I certainly try to support my fellow writers! I think I’m a person who believes in community building, even if its on a very, very small scale. When I was president of the Brooklin Poetry Society (in Brooklin, which is a part of Whitby, where I live), I was able to get a website up and running, a poetry contest, an anthology published. I needed to pull back for awhile, and then I became part of the executive of the Canadian Authors Association – Toronto Branch towards the end of Covid, which was really great, and gave me a sense of contributing to a larger organization. For the past three years or so, I’ve been a first reader for Arc Poetry Magazine. It’s very behind-the-scenes, but it’s important work because it contributes to the poems that eventually get sent forward to the poetry editor, and make it into the publication. And I feel it’s been a real education for me, too, in terms of the poetry that is out there, so it’s a win-win! With regards to the AICW, I actually haven’t participated in too many events, as right now, it’s a bit of a challenge for me to be physically present as much as I would like, but I became an Amherst Writers and Artists’ affiliate last year, and have occasionally helped out with their online workshops, in addition to running my own workshops online, so no, I don’t have a problem helping out writing communities that I’m a part of as I think it’s important to make a contribution. As Louise DeSalvo wrote in her book, Slow Writing, “being a writer isn’t easy”, and it isn’t. We need all the help we can get.
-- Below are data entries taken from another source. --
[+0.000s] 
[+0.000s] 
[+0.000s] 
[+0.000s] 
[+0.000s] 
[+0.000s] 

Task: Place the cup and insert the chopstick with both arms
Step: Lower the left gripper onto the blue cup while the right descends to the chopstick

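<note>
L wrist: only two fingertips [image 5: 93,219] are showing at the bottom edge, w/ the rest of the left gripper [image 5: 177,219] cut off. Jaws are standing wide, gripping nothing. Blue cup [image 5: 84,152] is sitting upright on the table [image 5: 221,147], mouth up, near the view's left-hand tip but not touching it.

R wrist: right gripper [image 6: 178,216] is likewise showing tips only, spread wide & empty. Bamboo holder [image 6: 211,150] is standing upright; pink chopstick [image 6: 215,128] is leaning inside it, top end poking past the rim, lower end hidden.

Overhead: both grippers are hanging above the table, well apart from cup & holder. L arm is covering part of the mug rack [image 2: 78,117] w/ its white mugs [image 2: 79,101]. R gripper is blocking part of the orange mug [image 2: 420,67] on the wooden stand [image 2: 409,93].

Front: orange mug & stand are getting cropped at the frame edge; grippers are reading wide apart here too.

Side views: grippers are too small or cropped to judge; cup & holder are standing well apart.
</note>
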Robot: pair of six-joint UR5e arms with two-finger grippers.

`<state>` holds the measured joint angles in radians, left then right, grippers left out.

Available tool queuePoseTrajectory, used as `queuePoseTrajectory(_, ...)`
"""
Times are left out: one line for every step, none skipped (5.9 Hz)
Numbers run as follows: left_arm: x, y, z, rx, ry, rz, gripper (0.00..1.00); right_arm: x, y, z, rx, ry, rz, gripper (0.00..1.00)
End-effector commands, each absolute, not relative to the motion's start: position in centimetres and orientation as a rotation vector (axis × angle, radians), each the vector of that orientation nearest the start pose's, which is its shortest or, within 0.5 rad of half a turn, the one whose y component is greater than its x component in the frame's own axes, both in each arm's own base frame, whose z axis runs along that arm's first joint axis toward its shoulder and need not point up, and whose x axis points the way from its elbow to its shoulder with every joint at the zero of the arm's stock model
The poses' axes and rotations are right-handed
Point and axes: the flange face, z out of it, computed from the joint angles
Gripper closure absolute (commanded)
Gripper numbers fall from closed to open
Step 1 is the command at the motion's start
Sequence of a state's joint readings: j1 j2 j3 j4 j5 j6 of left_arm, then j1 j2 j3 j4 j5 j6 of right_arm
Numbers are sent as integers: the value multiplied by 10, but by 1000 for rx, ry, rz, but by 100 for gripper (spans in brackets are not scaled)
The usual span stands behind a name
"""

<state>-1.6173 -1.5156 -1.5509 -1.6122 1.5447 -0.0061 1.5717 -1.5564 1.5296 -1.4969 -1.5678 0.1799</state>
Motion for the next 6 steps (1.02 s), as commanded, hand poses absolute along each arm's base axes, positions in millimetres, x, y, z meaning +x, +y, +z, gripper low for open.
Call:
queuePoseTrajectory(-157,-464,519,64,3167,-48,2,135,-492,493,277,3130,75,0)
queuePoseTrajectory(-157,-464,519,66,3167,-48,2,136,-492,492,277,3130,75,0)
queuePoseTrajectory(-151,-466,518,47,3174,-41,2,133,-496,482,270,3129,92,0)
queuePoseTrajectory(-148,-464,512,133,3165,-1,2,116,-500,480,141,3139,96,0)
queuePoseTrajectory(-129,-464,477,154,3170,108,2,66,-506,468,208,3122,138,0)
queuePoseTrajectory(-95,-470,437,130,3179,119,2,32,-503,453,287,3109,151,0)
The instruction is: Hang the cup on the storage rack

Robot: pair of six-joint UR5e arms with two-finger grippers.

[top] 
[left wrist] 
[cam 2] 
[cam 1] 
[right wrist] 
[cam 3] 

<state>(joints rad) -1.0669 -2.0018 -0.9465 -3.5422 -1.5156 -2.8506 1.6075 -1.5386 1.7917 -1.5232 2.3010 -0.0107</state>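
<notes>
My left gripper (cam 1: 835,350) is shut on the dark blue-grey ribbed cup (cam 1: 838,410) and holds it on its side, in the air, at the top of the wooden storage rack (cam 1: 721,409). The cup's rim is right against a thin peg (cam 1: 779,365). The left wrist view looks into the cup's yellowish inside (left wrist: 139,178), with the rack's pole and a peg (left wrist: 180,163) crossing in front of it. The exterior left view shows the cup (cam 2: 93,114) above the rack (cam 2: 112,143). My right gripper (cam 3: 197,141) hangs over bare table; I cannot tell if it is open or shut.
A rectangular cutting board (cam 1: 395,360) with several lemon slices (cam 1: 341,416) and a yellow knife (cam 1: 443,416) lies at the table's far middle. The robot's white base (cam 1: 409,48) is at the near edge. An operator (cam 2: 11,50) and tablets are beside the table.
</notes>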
What have you learned thus far that you would like to share with your fellow writers, beginning or established.
Keep writing. We all get rejected. Trust yourself. Listen. Read widely. Pay attention. When I say read widely, I mean really widely. Don’t just read the authors you like. Read those you don’t like too – you’ll learn from them. Don’t be afraid to explore, to invent, to play. Try something new. Share. Support fellow writers. Be a part of your local writing community or group. Look after yourself. It’s okay if you don’t write the best novel or book of poems, or whatever. It’s the act of writing that counts. A rejection letter shows you have your hand in the game.
What’s next for you?
Right now, I’m working with two other authors on a couple of collaborative pieces, so that’s at the forefront for the moment. I’m also booked to work with an editor on one of my manuscripts in early fall, but before that, I’ll be attending Sage Hill online again in July with a different project I’ve been sketching out. If I have time, I’d like to revisit a novel project that I haven’t been able to attend to for a few years (fingers crossed on that one). But I’m planning to take the summer off from offering workshops so that I can concentrate on my own writing and time for reading. I have a stack of books I hope to get through!
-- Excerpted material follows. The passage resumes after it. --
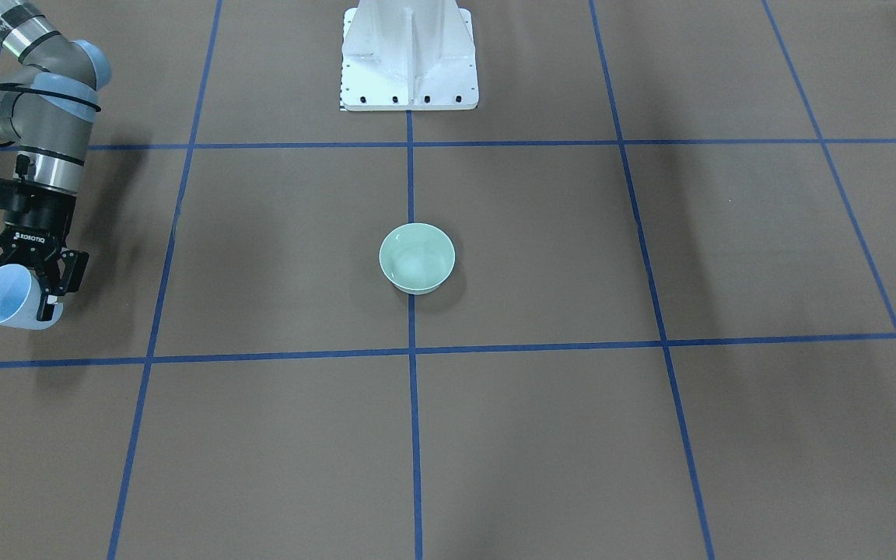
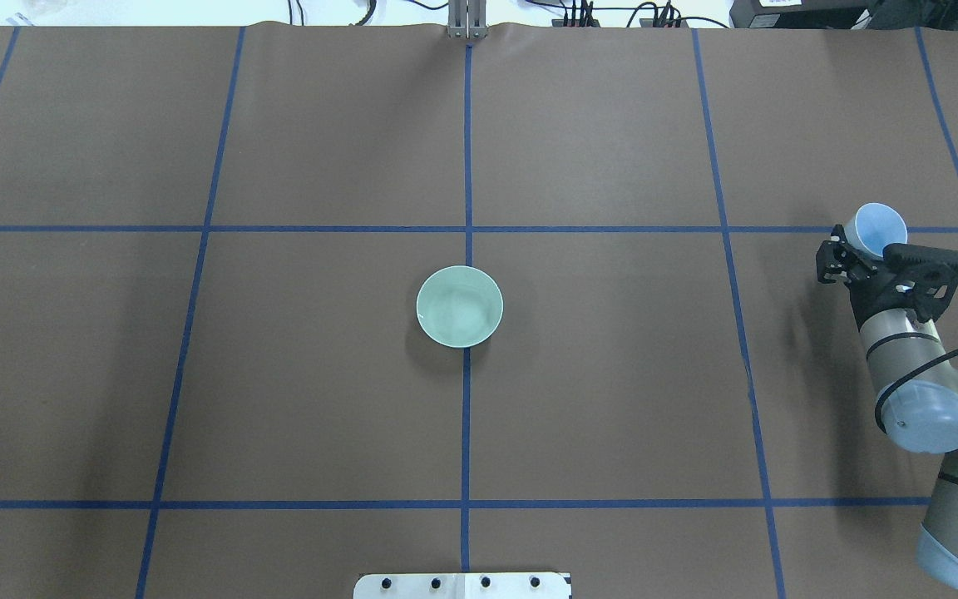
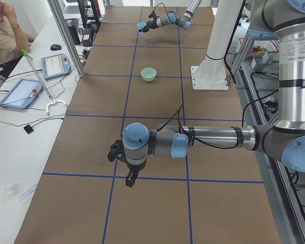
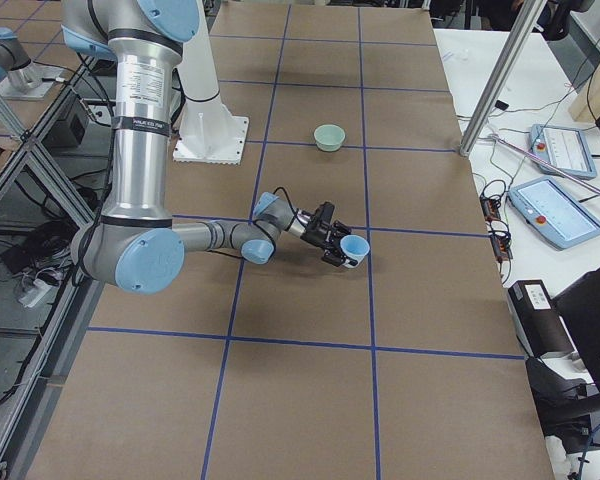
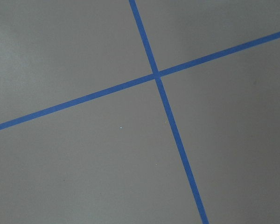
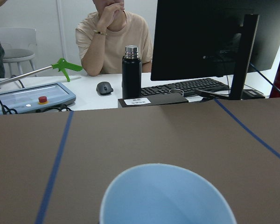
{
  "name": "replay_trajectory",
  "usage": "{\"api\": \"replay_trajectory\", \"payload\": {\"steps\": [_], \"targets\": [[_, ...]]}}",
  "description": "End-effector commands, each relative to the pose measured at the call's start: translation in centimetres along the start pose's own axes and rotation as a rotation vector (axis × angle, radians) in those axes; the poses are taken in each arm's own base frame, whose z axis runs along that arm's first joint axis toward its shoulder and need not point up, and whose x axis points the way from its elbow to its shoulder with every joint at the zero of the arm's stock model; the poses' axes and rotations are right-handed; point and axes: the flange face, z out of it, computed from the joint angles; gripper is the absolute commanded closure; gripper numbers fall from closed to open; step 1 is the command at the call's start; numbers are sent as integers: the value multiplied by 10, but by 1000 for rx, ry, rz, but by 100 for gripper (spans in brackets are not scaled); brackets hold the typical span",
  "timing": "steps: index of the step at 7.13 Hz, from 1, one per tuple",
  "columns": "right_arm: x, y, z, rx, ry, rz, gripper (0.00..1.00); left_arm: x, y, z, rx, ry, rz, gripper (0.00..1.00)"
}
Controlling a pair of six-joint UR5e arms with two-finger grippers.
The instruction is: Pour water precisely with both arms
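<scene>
My right gripper [image 1: 28,272] is shut on a light blue cup [image 1: 6,299] and holds it tilted above the table's far right side, also seen in the overhead view [image 2: 878,226]. The cup's mouth [image 6: 168,198] faces away from the robot, and I see no water or stream in it. A pale green bowl [image 2: 459,306] stands at the table's middle on a blue tape line, well apart from the cup. My left gripper [image 3: 123,166] shows only in the exterior left view, low over a tape crossing, and I cannot tell if it is open or shut.
The white pedestal [image 1: 409,58] stands at the robot's side of the table. Beyond the table's far edge are a black bottle [image 6: 131,70], a monitor [image 6: 200,37], a seated person [image 6: 114,37] and a teach pendant [image 6: 30,95].
</scene>
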Motion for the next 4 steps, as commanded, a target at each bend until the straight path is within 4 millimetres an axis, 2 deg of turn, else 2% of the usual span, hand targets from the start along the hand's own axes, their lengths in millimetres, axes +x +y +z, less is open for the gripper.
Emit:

Bruce Hunter is an active gardener, writer, speaker and mentor. In 2025, his award-winning novel In the Bear’s House was rereleased by Frontenac House. In 2024, as Nella casa dell’orso, it was published in Italy, as was his 2023 poetry collection Galestro in 2022, A Life in Poetry, all by iQdB edizioni. In 2021, his memoir essay “This is the Place I Come to in My Dreams” was shortlisted for the Alberta Magazine Publishers’ Awards. In 2024, his eco-poem “Dark Water” won the gold prize for poetry for the same awards. Bruce’s poetry, fiction, reviews, interviews, translations, and nonfiction have appeared in over 100 publications internationally.
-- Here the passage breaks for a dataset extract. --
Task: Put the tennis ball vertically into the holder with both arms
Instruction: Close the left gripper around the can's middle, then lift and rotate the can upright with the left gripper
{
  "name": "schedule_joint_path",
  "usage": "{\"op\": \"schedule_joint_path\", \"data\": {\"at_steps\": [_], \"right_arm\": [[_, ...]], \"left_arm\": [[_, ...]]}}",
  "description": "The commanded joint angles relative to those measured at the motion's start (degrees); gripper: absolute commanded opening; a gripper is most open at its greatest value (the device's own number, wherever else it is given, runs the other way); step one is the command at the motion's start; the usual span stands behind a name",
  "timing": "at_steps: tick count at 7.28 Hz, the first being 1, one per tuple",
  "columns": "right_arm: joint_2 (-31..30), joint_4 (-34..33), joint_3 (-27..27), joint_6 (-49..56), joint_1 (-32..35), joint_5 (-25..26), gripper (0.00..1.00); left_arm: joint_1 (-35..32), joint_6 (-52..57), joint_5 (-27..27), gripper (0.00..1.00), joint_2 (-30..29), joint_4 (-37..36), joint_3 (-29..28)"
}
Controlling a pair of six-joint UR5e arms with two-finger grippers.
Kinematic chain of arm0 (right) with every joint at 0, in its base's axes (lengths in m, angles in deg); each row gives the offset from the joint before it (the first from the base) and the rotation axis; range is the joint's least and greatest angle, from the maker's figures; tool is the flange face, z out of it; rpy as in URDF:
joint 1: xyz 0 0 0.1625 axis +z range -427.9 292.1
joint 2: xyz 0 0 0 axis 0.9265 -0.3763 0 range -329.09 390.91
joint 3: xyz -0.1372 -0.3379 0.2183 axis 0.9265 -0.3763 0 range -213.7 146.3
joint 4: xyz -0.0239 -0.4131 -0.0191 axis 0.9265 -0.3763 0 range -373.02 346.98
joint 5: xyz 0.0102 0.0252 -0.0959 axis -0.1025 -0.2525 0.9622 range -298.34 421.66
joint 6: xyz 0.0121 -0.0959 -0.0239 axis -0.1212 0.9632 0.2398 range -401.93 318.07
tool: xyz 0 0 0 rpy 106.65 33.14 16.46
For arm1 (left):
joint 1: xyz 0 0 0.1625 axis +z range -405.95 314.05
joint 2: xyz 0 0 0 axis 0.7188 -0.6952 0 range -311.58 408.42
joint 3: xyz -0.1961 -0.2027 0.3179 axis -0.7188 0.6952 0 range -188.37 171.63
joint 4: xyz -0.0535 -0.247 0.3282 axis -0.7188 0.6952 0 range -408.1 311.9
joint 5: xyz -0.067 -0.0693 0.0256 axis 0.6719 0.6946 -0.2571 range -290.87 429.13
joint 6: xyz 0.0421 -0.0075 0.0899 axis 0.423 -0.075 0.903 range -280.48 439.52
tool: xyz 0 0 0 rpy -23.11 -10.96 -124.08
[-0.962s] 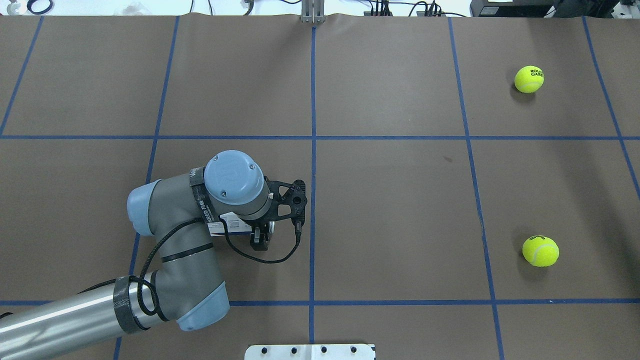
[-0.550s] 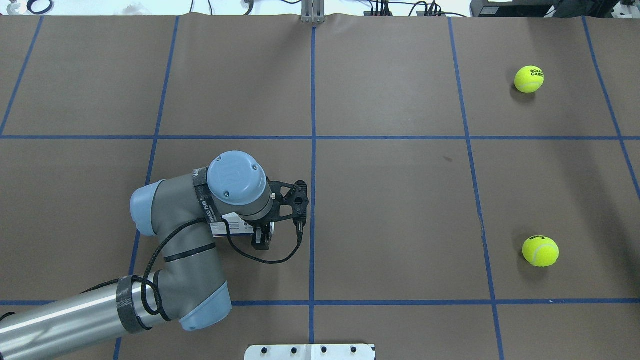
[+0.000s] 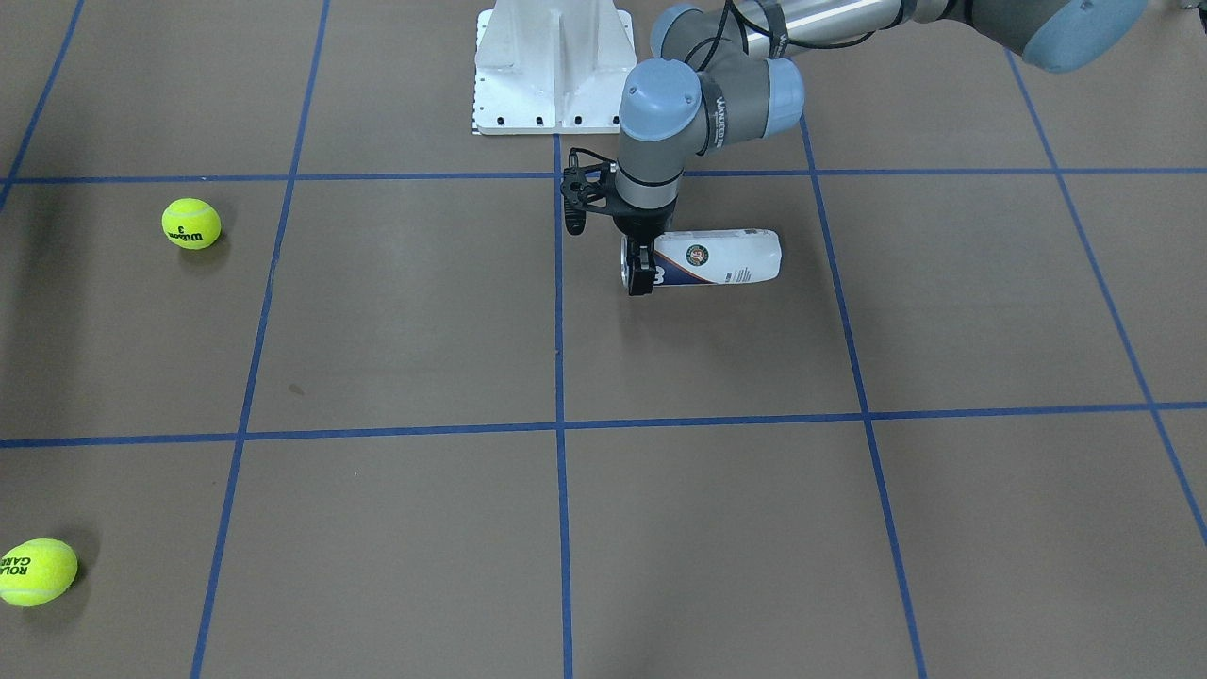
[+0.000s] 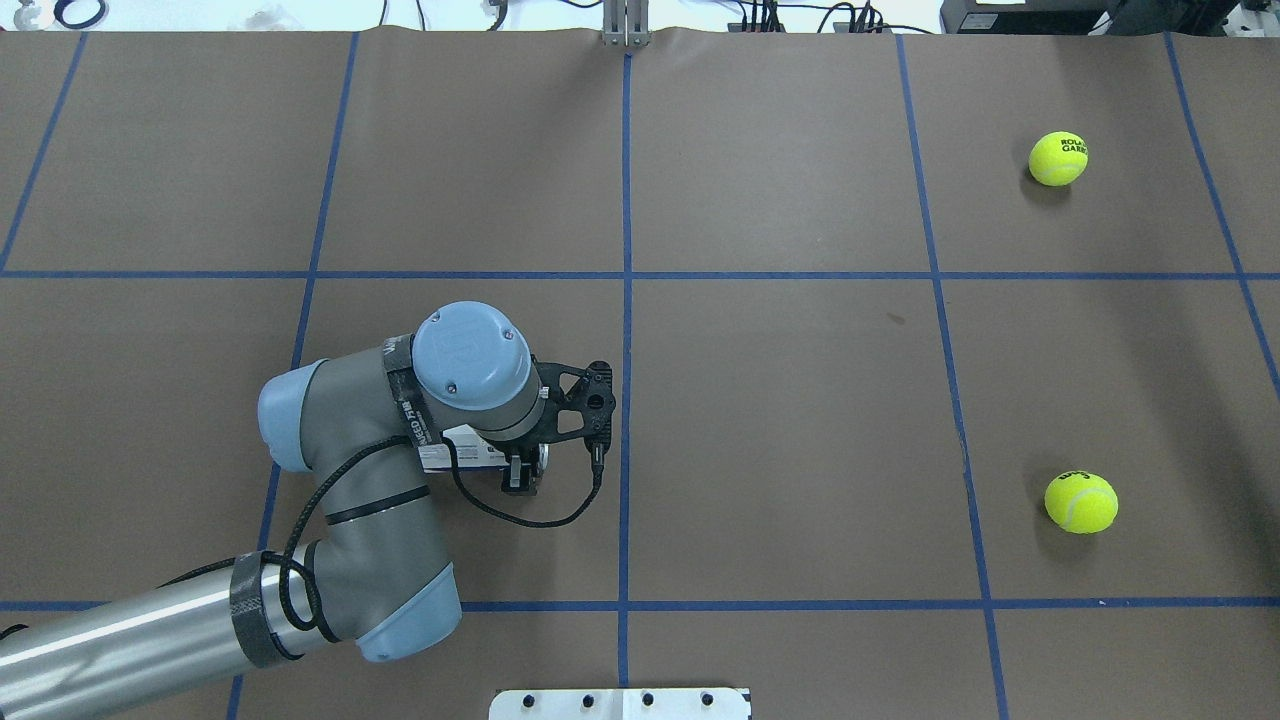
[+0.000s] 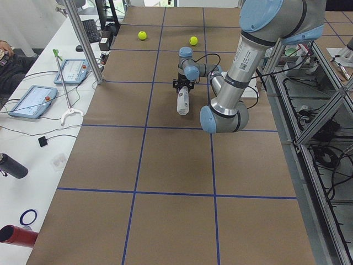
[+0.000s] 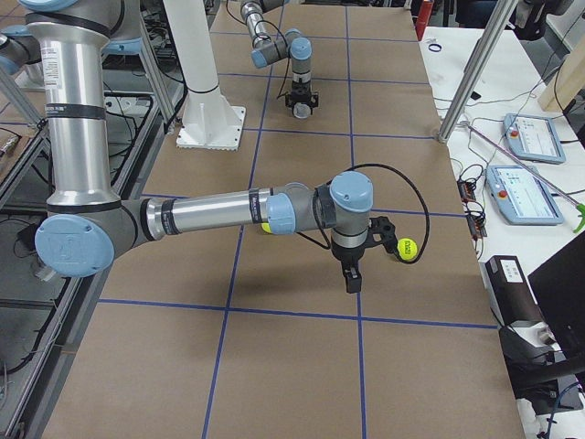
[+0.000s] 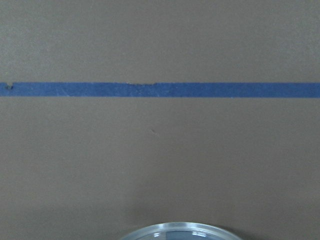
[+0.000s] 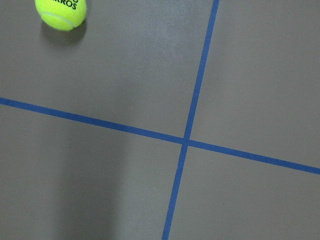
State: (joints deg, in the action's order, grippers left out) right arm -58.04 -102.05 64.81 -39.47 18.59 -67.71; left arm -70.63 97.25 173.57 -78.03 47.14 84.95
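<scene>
Two balls [image 3: 191, 223] [image 3: 36, 571] are lying frame-left while L end effector [image 3: 641, 269] is straddling sideways holder [image 3: 721, 256] upper-centre, grip can't tell; R end effector [image 6: 352, 274] likewise.

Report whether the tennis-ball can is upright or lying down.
Lying on its side: in the front-facing view the holder stretches lengthwise along the table, with the left pincer at one end.

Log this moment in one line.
left gripper: at rim end of lying holder, grip unclear | right gripper: over table near ball, state unclear | insertion: not started
</scene>
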Motion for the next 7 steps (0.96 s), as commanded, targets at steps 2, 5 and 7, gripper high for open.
{"op": "schedule_joint_path", "data": {"at_steps": [2,5,7], "right_arm": [[0.1,0.0,0.0,0.0,0.0,0.0,1.0],[0.1,0.1,0.0,0.0,0.0,0.0,1.0],[0.1,0.1,0.1,0.0,0.0,0.0,1.0]], "left_arm": [[-0.4,0.3,0.2,0.71,-0.2,0.0,1.6],[-3.1,-1.0,2.7,0.71,-0.9,0.7,11.1],[-5.5,-8.7,8.5,0.72,-1.0,14.2,11.4]]}}
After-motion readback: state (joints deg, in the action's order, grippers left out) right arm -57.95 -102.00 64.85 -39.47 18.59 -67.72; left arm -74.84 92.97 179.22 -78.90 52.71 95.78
Renée M. Sgroi (she/her) has published two poetry collections, life print, in points (erbacce-press) and In a Tension of Leaves and Binding(Guernica Editions), the latter of which was on the CBC’s highly anticipated poetry books for 2024. In addition to FreeFall Magazine, Renée’s poetry has been published most recently in Room, Pinhole Poetry, yolk literary magazine, and Augur Magazine. A member of The Writers’ Union of Canada, the League of Canadian Poets, the Association of Italian-Canadian Writers, the Canadian Authors Association, The Ontario Poetry Society, and an Amherst Artists and Writers Affiliate, Renée is also a contributing editor for Arc Poetry Magazine.